TOP: LO SCHIACCIASASSI MARQUEZ – Di Marc si è detto tutto e di più, tanto che è difficile aggiungere qualcosa. I numeri consegnano alla storia 13 vittorie, 14 podi e 13 pole position in 18 gare. Se le cifre non fossero abbastanza impressionanti, consideriamo i GP dove non ha brillato. A Brno è stato fermato da uno pneumatico difettoso, a Misano e Phillip Island è caduto cercando di spostare un po’ più in là la sua asticella. L’errore di Aragon – quando ha deciso di stare in pista con le slick mentre stava piovendo – è stato veniale. Infine Motegi, dove un secondo posto valeva il titolo nella casa di mamma Honda. L’impressione, alla fine, è che quei GP più di averli vinti gli avversari, li abbia persi Marc.

Marc MarquezLa questione, vista in questi termini, sembra lasciare poche speranze. Anche perché, è facile dimenticarlo, Marquez è appena alla sua terza stagione in MotoGP e – in teoria – ha ancora margini di miglioramento. Allo stesso tempo, il piccolo diavolo nel 2014 ha avuto campo libero nella prima parte di stagione. Lorenzo senza un’adeguata preparazione invernale, Rossi ancora in rodaggio con la nuova squadra, Pedrosa in ombra, tutti elementi di cui Marc ha saputo approfittare. Sia chiaro, merito suo a farlo e colpa degli avversari a non essere stati in grado di impensierirlo.

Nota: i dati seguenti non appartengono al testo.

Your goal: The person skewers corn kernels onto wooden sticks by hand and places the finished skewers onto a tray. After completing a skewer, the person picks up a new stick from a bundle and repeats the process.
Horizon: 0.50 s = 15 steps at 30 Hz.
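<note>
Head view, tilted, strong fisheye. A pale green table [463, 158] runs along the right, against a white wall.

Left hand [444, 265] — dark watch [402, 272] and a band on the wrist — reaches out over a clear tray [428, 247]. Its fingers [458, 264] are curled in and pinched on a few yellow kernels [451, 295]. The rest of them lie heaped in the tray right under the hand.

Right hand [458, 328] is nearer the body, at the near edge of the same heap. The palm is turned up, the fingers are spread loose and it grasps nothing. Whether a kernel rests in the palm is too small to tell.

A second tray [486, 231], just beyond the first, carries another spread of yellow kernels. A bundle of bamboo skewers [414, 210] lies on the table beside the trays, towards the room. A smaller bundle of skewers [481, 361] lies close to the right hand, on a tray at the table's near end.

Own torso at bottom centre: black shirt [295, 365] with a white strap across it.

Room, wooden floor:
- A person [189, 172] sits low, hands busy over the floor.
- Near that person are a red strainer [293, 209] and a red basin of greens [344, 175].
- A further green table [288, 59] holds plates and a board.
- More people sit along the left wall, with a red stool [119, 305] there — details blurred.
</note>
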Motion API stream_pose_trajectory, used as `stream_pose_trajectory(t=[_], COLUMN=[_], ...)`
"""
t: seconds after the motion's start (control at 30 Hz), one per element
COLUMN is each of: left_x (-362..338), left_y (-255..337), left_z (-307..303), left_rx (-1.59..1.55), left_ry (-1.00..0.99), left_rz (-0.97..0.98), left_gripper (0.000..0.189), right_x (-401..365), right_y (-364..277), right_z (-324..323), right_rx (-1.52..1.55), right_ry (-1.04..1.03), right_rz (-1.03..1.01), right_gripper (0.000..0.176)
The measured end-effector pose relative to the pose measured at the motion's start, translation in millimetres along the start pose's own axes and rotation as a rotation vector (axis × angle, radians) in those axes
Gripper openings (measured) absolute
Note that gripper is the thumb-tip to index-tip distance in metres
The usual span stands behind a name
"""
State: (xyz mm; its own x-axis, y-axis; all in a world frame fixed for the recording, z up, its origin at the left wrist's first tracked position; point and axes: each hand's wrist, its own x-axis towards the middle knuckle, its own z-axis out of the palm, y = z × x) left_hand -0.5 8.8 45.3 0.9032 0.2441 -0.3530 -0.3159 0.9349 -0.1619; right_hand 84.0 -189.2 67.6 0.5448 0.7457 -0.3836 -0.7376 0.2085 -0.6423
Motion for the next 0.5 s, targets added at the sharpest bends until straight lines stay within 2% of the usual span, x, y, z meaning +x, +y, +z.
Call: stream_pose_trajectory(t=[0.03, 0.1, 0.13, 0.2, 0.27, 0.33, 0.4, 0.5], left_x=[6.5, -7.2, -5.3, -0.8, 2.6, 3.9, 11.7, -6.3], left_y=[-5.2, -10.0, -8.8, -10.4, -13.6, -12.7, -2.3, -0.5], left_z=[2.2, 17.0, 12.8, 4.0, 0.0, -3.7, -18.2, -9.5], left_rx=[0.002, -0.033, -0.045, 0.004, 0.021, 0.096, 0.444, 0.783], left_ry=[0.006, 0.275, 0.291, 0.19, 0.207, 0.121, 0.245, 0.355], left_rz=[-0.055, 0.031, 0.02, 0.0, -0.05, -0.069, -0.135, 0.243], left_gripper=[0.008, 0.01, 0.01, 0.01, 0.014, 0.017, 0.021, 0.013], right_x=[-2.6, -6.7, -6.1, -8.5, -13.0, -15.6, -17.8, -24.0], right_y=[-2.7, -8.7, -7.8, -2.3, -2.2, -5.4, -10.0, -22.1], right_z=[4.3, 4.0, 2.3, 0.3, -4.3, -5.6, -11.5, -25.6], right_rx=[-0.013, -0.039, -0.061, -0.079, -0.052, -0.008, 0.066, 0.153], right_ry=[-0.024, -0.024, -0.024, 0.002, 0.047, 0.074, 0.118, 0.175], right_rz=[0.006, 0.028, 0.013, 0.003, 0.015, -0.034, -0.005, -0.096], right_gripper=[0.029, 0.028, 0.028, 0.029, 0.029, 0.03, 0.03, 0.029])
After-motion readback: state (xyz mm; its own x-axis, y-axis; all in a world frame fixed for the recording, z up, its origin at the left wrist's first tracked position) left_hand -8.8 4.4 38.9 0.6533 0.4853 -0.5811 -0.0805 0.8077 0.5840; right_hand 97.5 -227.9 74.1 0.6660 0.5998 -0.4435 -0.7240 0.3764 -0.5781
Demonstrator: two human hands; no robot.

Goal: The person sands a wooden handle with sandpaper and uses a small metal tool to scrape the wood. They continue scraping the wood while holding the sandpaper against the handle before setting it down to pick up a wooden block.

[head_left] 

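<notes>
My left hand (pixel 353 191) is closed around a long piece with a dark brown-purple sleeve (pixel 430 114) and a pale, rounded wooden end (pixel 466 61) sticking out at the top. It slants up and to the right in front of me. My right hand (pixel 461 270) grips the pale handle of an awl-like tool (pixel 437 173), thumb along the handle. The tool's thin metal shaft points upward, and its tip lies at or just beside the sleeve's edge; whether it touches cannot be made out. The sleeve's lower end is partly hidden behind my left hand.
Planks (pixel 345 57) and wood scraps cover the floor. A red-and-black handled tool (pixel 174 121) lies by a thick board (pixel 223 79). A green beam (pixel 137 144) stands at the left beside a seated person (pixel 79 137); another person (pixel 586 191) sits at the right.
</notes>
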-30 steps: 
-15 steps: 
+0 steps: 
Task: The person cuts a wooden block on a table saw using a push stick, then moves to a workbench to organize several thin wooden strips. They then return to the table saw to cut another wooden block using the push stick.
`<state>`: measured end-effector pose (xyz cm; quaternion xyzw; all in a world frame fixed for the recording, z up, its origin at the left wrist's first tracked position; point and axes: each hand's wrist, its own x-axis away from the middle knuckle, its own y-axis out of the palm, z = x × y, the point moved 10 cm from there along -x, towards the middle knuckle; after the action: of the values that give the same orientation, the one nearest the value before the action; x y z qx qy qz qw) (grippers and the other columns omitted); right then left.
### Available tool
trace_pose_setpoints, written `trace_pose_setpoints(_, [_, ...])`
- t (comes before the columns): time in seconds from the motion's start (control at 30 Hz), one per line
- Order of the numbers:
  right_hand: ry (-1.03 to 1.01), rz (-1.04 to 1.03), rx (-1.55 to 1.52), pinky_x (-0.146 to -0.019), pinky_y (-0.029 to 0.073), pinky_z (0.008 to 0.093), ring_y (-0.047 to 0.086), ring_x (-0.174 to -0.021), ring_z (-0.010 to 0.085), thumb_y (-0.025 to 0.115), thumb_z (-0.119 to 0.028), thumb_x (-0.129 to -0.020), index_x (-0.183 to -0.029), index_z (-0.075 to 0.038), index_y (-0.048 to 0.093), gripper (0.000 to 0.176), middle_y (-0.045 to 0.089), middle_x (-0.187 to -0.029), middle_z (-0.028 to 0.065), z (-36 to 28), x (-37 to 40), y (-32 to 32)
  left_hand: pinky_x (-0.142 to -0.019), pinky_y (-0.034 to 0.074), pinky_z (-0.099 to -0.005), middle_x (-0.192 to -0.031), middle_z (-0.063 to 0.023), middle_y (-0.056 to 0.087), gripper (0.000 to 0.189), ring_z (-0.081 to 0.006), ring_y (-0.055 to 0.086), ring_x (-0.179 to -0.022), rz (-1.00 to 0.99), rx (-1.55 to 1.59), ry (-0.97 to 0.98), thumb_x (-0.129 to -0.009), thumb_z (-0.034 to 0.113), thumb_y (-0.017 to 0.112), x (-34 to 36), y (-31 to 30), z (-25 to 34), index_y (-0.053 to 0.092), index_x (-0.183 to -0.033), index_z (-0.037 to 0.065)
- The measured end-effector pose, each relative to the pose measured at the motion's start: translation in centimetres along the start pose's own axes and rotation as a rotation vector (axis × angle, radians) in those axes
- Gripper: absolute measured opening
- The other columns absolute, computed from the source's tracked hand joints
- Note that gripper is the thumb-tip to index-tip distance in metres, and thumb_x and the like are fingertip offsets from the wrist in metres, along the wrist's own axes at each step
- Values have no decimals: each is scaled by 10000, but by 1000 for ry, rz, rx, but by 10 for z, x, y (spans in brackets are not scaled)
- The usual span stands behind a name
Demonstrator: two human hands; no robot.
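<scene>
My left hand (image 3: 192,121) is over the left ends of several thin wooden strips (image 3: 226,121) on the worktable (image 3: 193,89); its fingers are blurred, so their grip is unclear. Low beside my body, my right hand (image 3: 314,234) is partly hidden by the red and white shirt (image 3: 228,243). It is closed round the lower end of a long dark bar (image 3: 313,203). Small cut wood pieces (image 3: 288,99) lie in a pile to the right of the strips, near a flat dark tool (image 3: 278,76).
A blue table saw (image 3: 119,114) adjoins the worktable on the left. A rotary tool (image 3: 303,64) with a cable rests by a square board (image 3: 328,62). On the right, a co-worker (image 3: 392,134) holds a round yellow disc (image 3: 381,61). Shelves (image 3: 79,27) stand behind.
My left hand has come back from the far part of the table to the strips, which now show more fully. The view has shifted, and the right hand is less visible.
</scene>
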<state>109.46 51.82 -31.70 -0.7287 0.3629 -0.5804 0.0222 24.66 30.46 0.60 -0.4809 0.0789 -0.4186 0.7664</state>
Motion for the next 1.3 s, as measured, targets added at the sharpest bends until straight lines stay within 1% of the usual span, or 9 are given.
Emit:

Marquez non si è però seduto sugli allori, in quella fase. Ha lavorato sodo, sperimentato e si è messo alla prova con un nuovo tipo di pressione: quella riservata al serial winner. Se l’è cavata egregiamente e quando il bottino di punti si è fatto importante, ha potuto provare nuove strategie e rischiare anche di cadere, come è successo.

In un certo senso, Marc aveva già incominciato a lavorare per il 2015. L’anno successivo non avrebbe più avuto il ‘fattore sorpresa’ dalla sua e non ha voluto lasciare nulla al caso. È questa la caratteristica che forse più distingue un campione da un buon pilota, il cercare di migliorarsi continuamente, di prefiggersi sempre un nuovo limite, a prescindere dai risultati.

FLOP: IL FANTASMA PEDROSA – E’ fin troppo facile screditare Dani bollandolo con l’etichetta di eterno incompiuto o affibbiandogli nomignoli poco simpatici. Pedrosa si presta a queste operazione, anche per il suo carattere schivo e introverso. Spesso è difficile – cercando di interpretare le sue risposte monosillabiche – capire cosa gli stia succedendo.

Dani PedrosaPerché il fantino di Sabadell non è certo un pilota lento, o non avrebbe vinto 49 GP in carriera (26 nella classe regina) e tre titoli. Anche lui è stato vittima di qualche problema fisico, conclusosi con un’operazione all’avambraccio a maggio, ma l’ha tenuto quasi nascosto.

Ciò non toglie che, nel confronto con Marquez, nel 2014 abbia rimediato una magra figura. Se nel 2013 aveva lottato per il titolo, nella scorsa stagione è stato poco più di uno spettatore privilegiato, con l’unico guizzo di Brno. Un po’ poco per un pilota della sua esperienza e con il suo blasone.

Eppure Honda gli ha dato fiducia, rinnovando il contratto per altri due anni. Il motivo è presto detto: tolti Marquez, Rossi e Lorenzo, nessun altro pilota è al suo livello, o almeno non ha ancora dimostrato di esserlo. Rimane la macchia di essere da nove anni nel dream team HRC senza avere mai portato a casa un titolo, un record quanto mai sgradevole.

La bocciatura per il 2014 è secca, ma ci sono 18 GP nuovi di zecca nell’immediato futuro per recuperare.